» Exercise brief
Without including the pictures, copy out every line below.

[Data block Boundary: Start]

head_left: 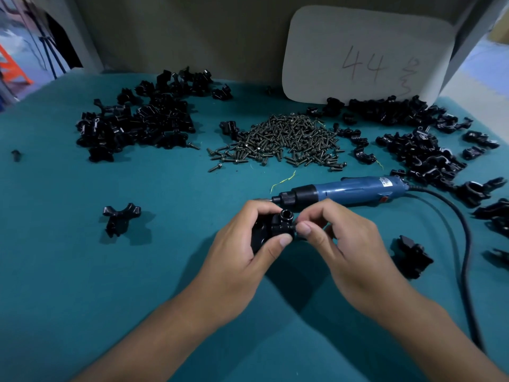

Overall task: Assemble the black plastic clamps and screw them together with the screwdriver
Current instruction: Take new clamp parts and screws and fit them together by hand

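Two hands meet over the teal worktop (82, 271): the left hand (242, 252) grips a black plastic clamp (271, 230), and the right hand (341, 244) pinches its right end. Just behind lies the blue electric screwdriver (344, 190). Farther back sits a screw pile (283, 142) between heaps of clamp parts (137, 122).

On the desk (68, 271), the screw heap (283, 142) lies at the centre back, between a clamp-part pile (137, 122) on the left and another pile (418, 144) on the right. The screwdriver (344, 190) lies before the screws, just behind both hands (292, 241).
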Available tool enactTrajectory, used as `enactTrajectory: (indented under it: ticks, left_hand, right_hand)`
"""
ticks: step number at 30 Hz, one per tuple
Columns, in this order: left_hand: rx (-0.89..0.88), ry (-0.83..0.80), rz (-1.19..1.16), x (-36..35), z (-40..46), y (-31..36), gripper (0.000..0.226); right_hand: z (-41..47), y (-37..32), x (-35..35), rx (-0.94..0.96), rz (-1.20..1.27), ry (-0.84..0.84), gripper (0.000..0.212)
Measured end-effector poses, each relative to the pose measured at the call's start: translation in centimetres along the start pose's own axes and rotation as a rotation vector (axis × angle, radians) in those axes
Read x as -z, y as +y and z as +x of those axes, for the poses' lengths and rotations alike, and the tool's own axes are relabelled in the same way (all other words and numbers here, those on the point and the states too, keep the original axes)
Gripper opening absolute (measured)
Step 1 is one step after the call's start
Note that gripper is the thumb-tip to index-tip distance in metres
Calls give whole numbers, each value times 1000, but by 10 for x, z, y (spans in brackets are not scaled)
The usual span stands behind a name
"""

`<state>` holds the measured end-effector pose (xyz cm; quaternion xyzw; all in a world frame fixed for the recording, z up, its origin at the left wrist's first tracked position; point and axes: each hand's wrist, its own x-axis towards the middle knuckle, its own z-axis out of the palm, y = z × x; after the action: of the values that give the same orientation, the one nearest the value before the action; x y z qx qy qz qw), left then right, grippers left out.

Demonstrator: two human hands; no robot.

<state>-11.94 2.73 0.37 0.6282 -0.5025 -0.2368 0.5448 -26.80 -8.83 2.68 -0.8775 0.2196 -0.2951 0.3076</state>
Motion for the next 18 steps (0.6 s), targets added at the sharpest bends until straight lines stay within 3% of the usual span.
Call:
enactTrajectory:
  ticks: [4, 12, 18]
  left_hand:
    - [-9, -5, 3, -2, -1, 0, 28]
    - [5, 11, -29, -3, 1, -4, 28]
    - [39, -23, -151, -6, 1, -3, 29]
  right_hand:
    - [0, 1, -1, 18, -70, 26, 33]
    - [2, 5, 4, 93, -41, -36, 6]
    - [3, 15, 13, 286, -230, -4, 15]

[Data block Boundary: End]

» Answer box
head_left: 

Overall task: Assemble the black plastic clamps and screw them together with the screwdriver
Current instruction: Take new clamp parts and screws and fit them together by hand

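Two hands meet over the teal worktop (82, 271): the left hand (242, 252) grips a black plastic clamp (271, 230), and the right hand (341, 244) pinches its right end. Just behind lies the blue electric screwdriver (344, 190). Farther back sits a screw pile (283, 142) between heaps of clamp parts (137, 122).

On the desk (68, 271), the screw heap (283, 142) lies at the centre back, between a clamp-part pile (137, 122) on the left and another pile (418, 144) on the right. The screwdriver (344, 190) lies before the screws, just behind both hands (292, 241).
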Available tool enactTrajectory, used as `enactTrajectory: (indented under it: ticks, left_hand, right_hand)`
"""
ticks: step number at 30 Hz, one per tuple
Columns, in this order: left_hand: rx (-0.89..0.88), ry (-0.83..0.80), rz (-1.19..1.16), x (-36..35), z (-40..46), y (-31..36), gripper (0.000..0.226); right_hand: z (-41..47), y (-37..32), x (-35..35), rx (-0.94..0.96), rz (-1.20..1.27), ry (-0.84..0.84), gripper (0.000..0.212)
Measured end-effector poses, each relative to the pose measured at the call's start: translation in centimetres along the start pose's own axes and rotation as a rotation vector (axis × angle, radians) in those axes
Read x as -z, y as +y and z as +x of those axes, for the poses' lengths and rotations alike, and the tool's own axes are relabelled in the same way (all other words and numbers here, those on the point and the states too, keep the original axes)
Gripper opening absolute (measured)
Step 1 is one step after the call's start
Note that gripper is the thumb-tip to index-tip distance in metres
Calls give whole numbers, each value times 1000, but by 10 for x, z, y (spans in brackets are not scaled)
The usual span stands behind a name
"""

`<state>` holds the measured end-effector pose (xyz cm; quaternion xyzw; all in a world frame fixed for the recording, z up, its origin at the left wrist's first tracked position; point and axes: each hand's wrist, its own x-axis towards the middle knuckle, its own z-axis out of the palm, y = z × x; after the action: of the values that give the same orientation, the one nearest the value before the action; x y z qx qy qz qw), left then right, grippers left out.

Demonstrator: two human hands; no robot.

<state>-11.94 2.73 0.37 0.6282 -0.5025 -0.2368 0.5448 -26.80 -8.83 2.68 -0.8775 0.2196 -0.2951 0.3076</state>
Motion for the next 18 steps (0.6 s), targets added at the sharpest bends until straight lines stay within 3% of the usual span.
Call:
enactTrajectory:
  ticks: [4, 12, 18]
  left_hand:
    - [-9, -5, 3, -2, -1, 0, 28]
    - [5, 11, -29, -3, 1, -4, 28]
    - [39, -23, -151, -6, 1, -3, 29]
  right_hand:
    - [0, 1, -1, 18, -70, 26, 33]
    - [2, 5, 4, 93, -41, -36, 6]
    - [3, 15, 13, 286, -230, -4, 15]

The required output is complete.